Il était une fois un petit âne dont le nom peu commun d’Antoine lui avait été donné par une ancienne institutrice, en souvenir de l’un de ses élèves. Un cancre de bon aloi qui avait eu de sa scolarité une perception assez légère, à la manière d’une hirondelle, à virevolter très haut dans les espaces infinis d’un imaginaire immédiat. Un doux rêveur qui avait pour le bonnet d’âne une reconnaissance particulière car sous sa coiffe, dans son coin de pénitence, il pouvait s’évader librement vers l’émerveillement de son univers familier. Son comportement avait marqué la carrière de son éducatrice qui se demandait parfois ce qu’il avait bien pu devenir. Personne n’aurait pu lui répondre et encore moins le petit âne lequel, dans son enclos tout proche, avec ses yeux tristes et ses grandes oreilles, la regardait avec une passivité qui ne cessait de lui rappeler celle de son ancien cancre souverain. Etait-il possible qu’il puisse exister une connivence entre un animal et un enfant distrait, se demandait-elle souvent ? C’était peu vraisemblable. Puis le temps passait et un incident, assez surprenant, intervint un peu avant les fêtes de Noël.

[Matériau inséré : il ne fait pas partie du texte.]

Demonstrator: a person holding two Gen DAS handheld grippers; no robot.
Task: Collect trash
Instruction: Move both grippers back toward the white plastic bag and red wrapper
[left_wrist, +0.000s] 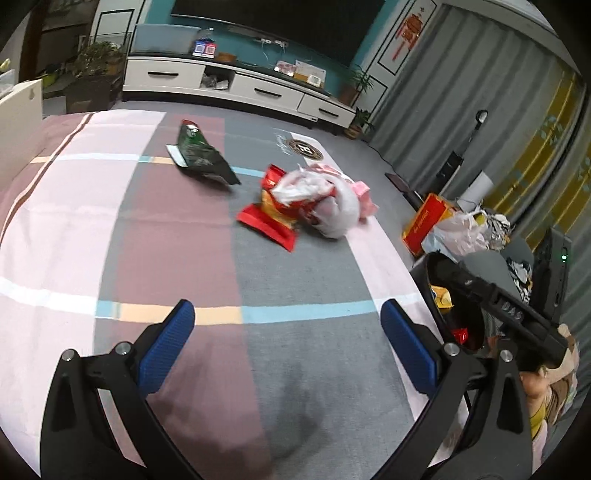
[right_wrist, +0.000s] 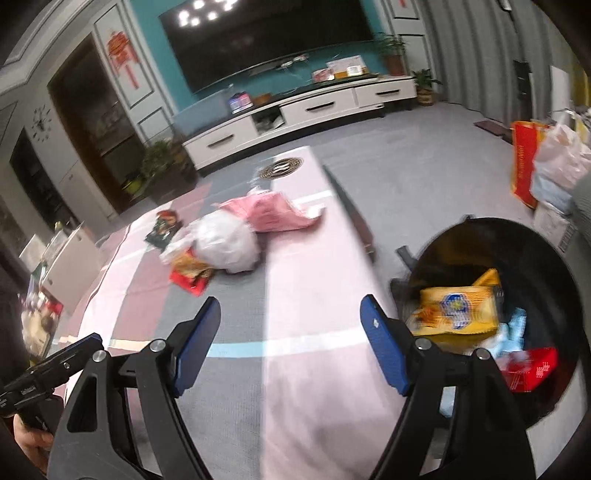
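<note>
On the striped cloth-covered table lie a dark green snack bag, a red and yellow snack bag, a crumpled white plastic bag and a pink wrapper. My left gripper is open and empty over the near part of the table. My right gripper is open and empty over the table's right edge. The black bin to its right holds a yellow bag and a red wrapper. The white bag, pink wrapper and red bag lie ahead.
A round dark coaster lies at the table's far end. A red box and bagged clutter stand on the floor to the right. A white TV cabinet runs along the far wall. The bin stands beside the table's right edge.
</note>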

Selon son habitude la vieille dame, qui avait pour l’âne, Antoine, une attention particulière, se rapprocha de son enclos où l’animal, les pattes dans la neige et la respiration embuée, s’avança vers elle pour avoir le réconfort de ses caresses. C’est alors que pour des raisons de froid ou de fragilité passagère, la vieille dame eut un malaise soudain qui la coucha sur le sol glacé. A la vue de ce corps terrassé, l’âne, Antoine, se mit à braire de toute la puissance de son souffle et de toute la force de son instinct protecteur d’animal domestique. Ainsi l’alerte avait été donnée. Et plus tard, quand elle rouvrit les yeux, elle découvrit le visage éclairé d’un pompier, qui venait de lui sauver la vie. Elle le reconnut, c’était Antoine, le cancre de ses souvenirs qui avait trouvé dans le beau métier qu’il exerçait l’aboutissement de ses rêves d’enfant.

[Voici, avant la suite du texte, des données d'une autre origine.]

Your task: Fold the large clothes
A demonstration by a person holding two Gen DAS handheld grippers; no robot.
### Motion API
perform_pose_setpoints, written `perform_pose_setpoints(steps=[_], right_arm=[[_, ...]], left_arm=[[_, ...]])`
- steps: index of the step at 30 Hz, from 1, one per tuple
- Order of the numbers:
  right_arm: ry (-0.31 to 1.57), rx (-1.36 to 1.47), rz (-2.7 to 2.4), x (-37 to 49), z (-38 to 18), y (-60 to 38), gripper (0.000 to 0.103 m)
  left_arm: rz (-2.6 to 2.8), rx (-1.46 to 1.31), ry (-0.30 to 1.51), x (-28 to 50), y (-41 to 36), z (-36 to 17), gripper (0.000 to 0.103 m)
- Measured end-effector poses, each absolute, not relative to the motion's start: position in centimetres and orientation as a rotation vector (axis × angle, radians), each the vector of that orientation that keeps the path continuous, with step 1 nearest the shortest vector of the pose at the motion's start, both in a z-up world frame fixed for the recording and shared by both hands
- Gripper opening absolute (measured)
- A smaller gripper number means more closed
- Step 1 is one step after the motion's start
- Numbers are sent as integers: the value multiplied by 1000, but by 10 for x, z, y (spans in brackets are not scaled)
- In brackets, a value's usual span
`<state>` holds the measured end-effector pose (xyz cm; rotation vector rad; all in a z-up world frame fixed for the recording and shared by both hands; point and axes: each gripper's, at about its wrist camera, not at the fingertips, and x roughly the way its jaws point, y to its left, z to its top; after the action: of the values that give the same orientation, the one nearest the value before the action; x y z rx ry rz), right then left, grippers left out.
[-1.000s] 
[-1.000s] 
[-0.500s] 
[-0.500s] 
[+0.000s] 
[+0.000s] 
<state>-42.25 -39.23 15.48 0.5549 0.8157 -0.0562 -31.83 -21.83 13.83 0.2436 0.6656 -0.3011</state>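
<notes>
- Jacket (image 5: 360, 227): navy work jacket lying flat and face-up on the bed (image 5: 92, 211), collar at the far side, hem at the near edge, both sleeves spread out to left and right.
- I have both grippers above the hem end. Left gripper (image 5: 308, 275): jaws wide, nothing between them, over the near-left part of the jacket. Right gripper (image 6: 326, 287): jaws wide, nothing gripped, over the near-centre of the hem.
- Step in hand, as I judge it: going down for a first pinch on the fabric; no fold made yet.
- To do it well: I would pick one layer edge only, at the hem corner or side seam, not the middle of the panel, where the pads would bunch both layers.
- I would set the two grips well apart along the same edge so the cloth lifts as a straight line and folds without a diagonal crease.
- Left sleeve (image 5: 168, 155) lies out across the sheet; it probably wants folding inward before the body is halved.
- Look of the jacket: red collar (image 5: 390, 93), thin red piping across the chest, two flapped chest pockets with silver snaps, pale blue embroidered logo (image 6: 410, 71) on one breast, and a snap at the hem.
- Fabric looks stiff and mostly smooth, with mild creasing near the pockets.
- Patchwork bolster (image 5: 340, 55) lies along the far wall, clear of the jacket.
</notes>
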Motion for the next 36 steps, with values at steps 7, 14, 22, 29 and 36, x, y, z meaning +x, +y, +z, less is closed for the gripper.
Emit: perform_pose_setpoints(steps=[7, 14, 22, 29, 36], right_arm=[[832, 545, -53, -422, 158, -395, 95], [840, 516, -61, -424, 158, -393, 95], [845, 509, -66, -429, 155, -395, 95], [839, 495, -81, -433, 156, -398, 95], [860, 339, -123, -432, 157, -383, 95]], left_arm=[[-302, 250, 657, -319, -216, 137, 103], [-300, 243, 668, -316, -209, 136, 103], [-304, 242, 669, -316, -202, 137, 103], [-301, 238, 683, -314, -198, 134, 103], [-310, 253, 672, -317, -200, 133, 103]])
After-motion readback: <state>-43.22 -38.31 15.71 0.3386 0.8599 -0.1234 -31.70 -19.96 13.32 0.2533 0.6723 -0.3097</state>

Remise sur pieds elle organisa une fête de Noël pour remercier l’un et l’autre : ses deux Antoine réunis. Elle avait désormais la conviction que les cancres, quels qu’ils soient, sont souvent très précieux car ils savent donner le meilleur d’eux même, de simplicité, de gentillesse et de courage. Alors que les « grands » de ce monde brillent par leur suffisance, les plus humbles savent offrir la chaleur de leurs sourires qu’ils accompagnent d’humanité et de générosité. Intuitivement, comme pour soutenir la réflexion de la vieille dame, l’âne, Antoine, se mit à braire pour souhaiter un bon et un joyeux Noël à tous les cancres rêveurs et à tous les ânes de la terre entière.